Maaf atas rasa kuriositas ini. Tapi, sebetulnya penyakit kesemrawutan ini bukan hanya mendera NTT saja. Kota metropolitan seglamor Jakarta saja masih cengeng dengan penyakit kesemrawutan ini. Apakah kita mesti selalu mendikte Jakarta?
NTT bisa berbuat lebih. Munculkan gebrakan baru yaitu gerakan cinta budaya antre. Bila perlu, ini menjadi produk unggulan kebijakan daerah, yang kemudian bisa menjadi panutan bagi propinsi lain bahkan Jakarta sekalipun.


Apa itu antre?

Kata antre berasal dari kata Latin yaitu cauda (genitive caudae) yang artinya ekor (tail). Dalam terminologi musik dikenal term coda (Italia). Artinya “ekor”, ujung akhir dari komposisi lagu (a tail end of composition). Benar kata orang, meng-antre berarti seni “mengekor”. Yang pertama menjadi “kepala” dan yang lain adalah “ekor”.

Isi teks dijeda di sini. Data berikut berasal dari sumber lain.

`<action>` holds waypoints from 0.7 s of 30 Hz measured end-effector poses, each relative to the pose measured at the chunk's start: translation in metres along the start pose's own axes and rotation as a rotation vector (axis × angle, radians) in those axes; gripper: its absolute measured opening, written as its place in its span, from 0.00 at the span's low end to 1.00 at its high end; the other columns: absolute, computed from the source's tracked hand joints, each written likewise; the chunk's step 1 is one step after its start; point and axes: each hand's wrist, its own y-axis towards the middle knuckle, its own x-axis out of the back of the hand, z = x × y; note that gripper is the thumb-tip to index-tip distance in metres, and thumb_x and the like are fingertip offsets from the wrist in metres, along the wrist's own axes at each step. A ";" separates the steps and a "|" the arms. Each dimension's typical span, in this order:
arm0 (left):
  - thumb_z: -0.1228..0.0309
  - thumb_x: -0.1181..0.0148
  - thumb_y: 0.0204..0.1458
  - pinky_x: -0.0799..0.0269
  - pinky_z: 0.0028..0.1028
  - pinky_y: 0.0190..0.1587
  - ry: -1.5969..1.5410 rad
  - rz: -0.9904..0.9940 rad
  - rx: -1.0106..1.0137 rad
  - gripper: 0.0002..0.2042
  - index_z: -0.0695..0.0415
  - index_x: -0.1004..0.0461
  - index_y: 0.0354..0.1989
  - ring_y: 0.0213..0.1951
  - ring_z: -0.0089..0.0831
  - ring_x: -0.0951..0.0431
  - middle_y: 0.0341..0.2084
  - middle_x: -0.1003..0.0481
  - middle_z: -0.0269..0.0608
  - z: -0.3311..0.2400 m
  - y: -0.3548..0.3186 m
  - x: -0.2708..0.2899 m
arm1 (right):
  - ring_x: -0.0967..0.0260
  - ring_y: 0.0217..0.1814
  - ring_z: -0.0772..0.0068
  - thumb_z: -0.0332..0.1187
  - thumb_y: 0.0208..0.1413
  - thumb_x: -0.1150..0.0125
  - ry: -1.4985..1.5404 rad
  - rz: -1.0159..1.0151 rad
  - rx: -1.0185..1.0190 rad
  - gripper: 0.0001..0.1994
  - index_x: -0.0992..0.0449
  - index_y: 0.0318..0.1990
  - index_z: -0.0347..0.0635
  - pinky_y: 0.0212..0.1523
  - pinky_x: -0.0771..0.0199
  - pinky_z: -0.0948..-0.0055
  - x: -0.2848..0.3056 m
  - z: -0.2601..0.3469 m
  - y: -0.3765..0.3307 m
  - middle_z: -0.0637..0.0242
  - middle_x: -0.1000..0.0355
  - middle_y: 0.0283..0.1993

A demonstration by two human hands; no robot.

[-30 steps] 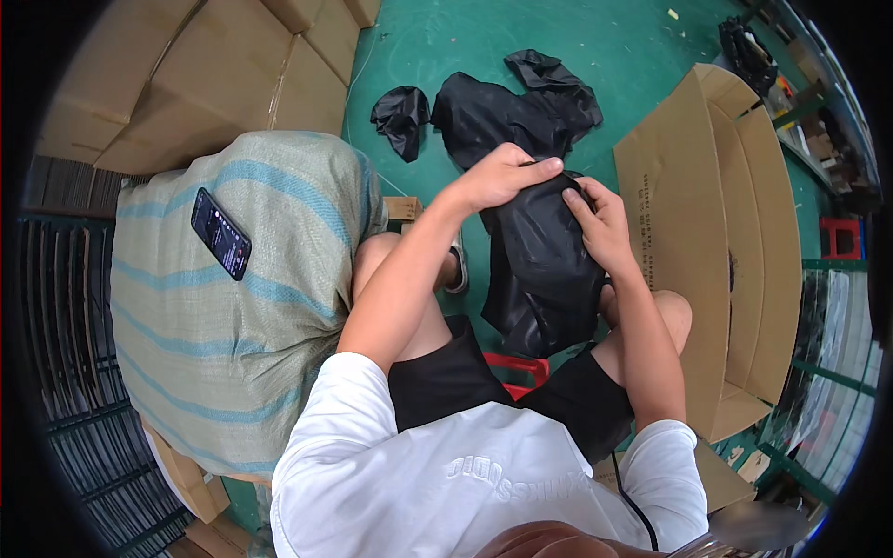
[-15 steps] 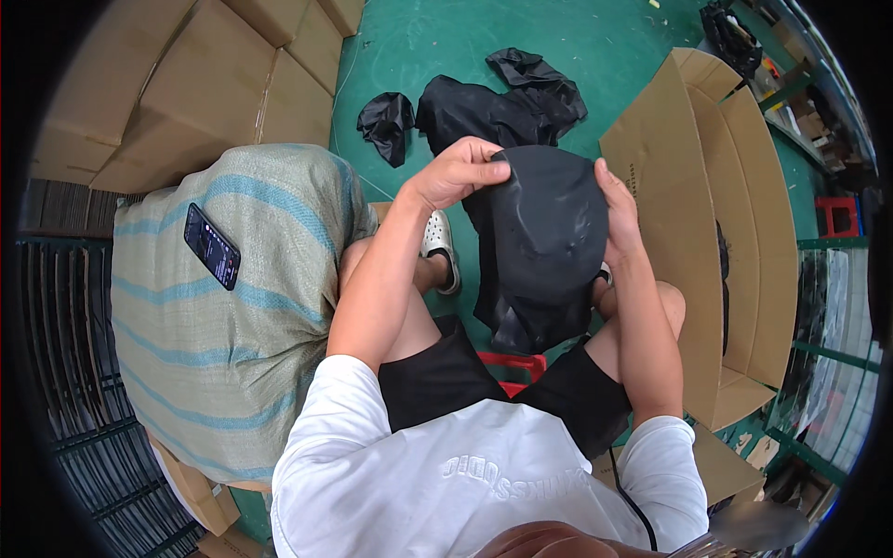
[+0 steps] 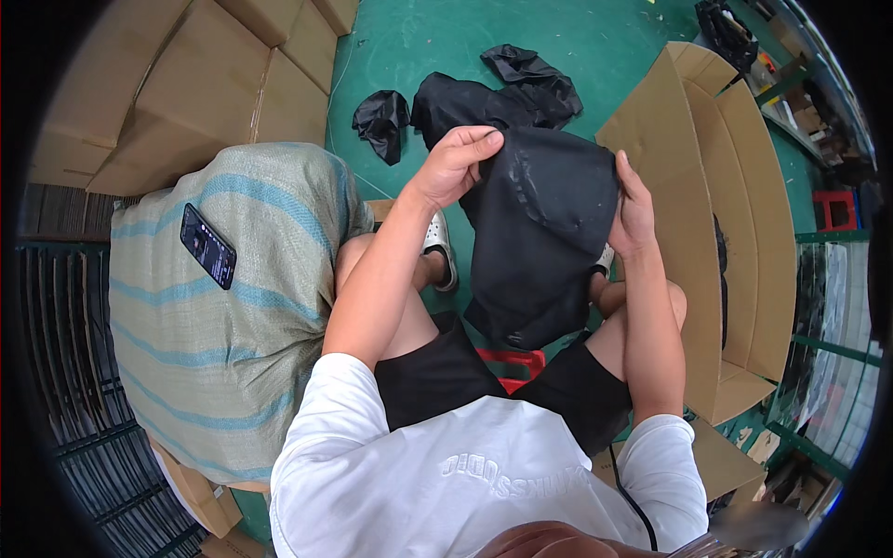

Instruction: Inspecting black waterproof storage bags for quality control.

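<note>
A piece of black fabric [image 3: 535, 242], with pale dusty smudges and a curved crease, hangs between my hands over my lap. My left hand [image 3: 453, 163] pinches its upper left edge between thumb and fingers. At the upper right edge, my right hand [image 3: 635, 209] holds the cloth with its fingers pointing up; its thumb is hidden behind the fabric. The lower part droops in folds between my knees, in front of a red stool [image 3: 512, 365].
Beyond lie a black fabric heap [image 3: 465, 107] and a crumpled black piece [image 3: 381, 126] on the green floor [image 3: 419, 37]. An open cardboard box [image 3: 651, 153] stands right. Left, a phone [image 3: 208, 245] rests on a striped woven sack [image 3: 279, 223], with stacked cartons [image 3: 200, 79] behind.
Both hands have moved slightly apart, the left one a little up. Between them the fabric has spread wider, and its rounded bulge has gone slack into a slanting crease.
</note>
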 end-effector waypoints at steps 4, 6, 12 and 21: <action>0.64 0.46 0.63 0.25 0.24 0.44 -0.075 -0.045 -0.081 0.13 0.62 0.24 0.43 0.38 0.23 0.20 0.36 0.20 0.38 -0.004 -0.002 0.013 | 0.26 0.53 0.64 0.38 0.60 0.40 -0.191 0.089 0.084 0.20 0.28 0.53 0.31 0.58 0.28 0.65 -0.004 -0.002 -0.005 0.55 0.24 0.51; 0.61 0.47 0.63 0.24 0.28 0.45 -0.109 -0.305 -0.232 0.15 0.62 0.25 0.44 0.39 0.26 0.20 0.37 0.20 0.40 -0.014 -0.004 0.015 | 0.26 0.52 0.68 0.32 0.51 0.32 -0.429 0.254 -0.115 0.25 0.29 0.55 0.30 0.57 0.29 0.69 -0.015 -0.001 -0.008 0.57 0.25 0.52; 0.60 0.49 0.63 0.22 0.36 0.48 -0.374 -0.324 -0.331 0.17 0.63 0.23 0.41 0.41 0.37 0.19 0.40 0.20 0.46 -0.038 -0.021 0.034 | 0.30 0.43 0.84 0.28 0.53 0.33 -0.802 0.347 -0.424 0.10 0.21 0.42 0.34 0.50 0.32 0.79 -0.009 -0.030 -0.006 0.72 0.23 0.39; 0.60 0.53 0.65 0.26 0.38 0.52 -0.335 -0.363 -0.415 0.18 0.63 0.22 0.39 0.42 0.40 0.20 0.40 0.20 0.47 -0.034 -0.023 0.050 | 0.29 0.43 0.82 0.33 0.61 0.40 -0.444 0.085 -0.138 0.11 0.25 0.46 0.35 0.50 0.31 0.79 -0.009 -0.029 -0.002 0.68 0.24 0.42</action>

Kata antre dalam bahasa Inggris “queue” (please on queue). Kata queue diadopsi langsung dari kata Perancis yaitu queue yang artinya ekor (tail). Sejak tahun 1748, kata queue secara resmi dimasukan sebagai kosa-kata resmi Inggris, yang artinya orang, kendaraan, atau obyek apa saja yang sedang dalam barisan menunggu.

Sementara, antre dalam bahasa Indonesia diturunkan dari kata Belanda yaitu aantreden berarti berantre. Dalam kamus besar bahasa Indonesia (KBBI), antre berarti orang berdiri berbaris menanti giliran.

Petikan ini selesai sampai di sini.